In de sport bestaat dit zichzelf versterkend effect ook. Sporters waar veel van verwacht wordt, gaan ook in zichzelf geloven en worden onderweg in dat geloof gesterkt. Dat proces werkt alleen als de verwachtingen niet te hoog worden. Van Yperen: ‘Druk van anderen werkt pas positief als je denkt dat je eraan kunt voldoen. Als het scheef is krijg je stress.’
Een bekende achternaam kan ook als een last worden ervaren. Niet voor niets kozen Richard Krajicek en Daphne Deckers ervoor om hun kinderen de achternaam van de moeder mee te geven. Of het werkt?
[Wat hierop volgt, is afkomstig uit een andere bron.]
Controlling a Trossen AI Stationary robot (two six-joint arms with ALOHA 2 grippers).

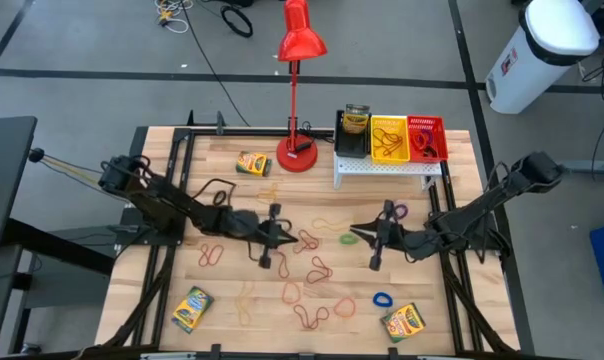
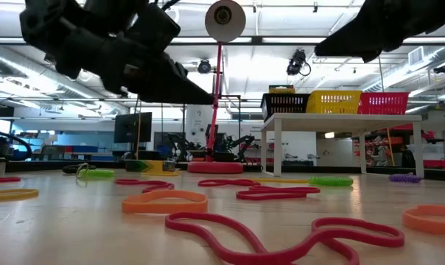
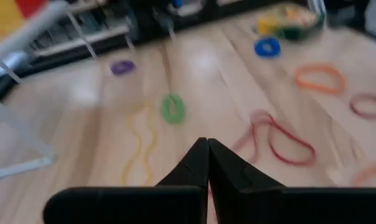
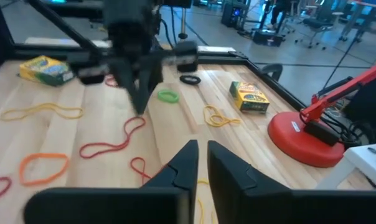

Iedereen op de tennisbaan weet inmiddels dat Alec Deckers de zoon van de Wimbledon-winnaar is.
V Opvoeding en erfelijkheid
Sven Kramer en Naomi van As zullen de grap ontelbaar vaak gehoord hebben. Dat hun kinderen, producten van een olympisch schaatskampioen en olympisch hockeykampioen, wel goede ijshockeyers zullen worden.
De dynamiek tussen genen onderling, tussen erfelijke factoren en opvoeding is mistig. Het is jongleren met kansen, percentages, schattingen, omdat alles met elkaar vervlochten is. Haisma: ‘Genen spelen een belangrijke rol, maar je kunt het niet afpellen. Je kunt niet iemands fanatisme uitschakelen en kijken wat er dan overblijft.’
Bovendien, vult Van Yperen aan: ‘Fanatisme is ook erfelijk. Op basis van wetenschappelijk onderzoek mag je concluderen dat ook psychologische kenmerken een erfelijke component hebben.’
Het is alleen de vraag hoe een individuele sporter met deze kennis omgaat. Je kunt denken dat er toch niets aan te doen is, dat je het moet doen met wat je hebt gekregen. ‘Of je gelooft dat je door arbeid, inzet en energie verder kunt komen’, zegt Van Yperen. ‘Dat is de groei-mindset.’
Dat laatste is volgens Van Yperen de beste benadering. Zonder het geloof in groei komt ook een toptalent nergens. ‘Zelfs als je een ideaal genenpakket hebt moet je het snot voor de ogen trainen om heel goed te worden.’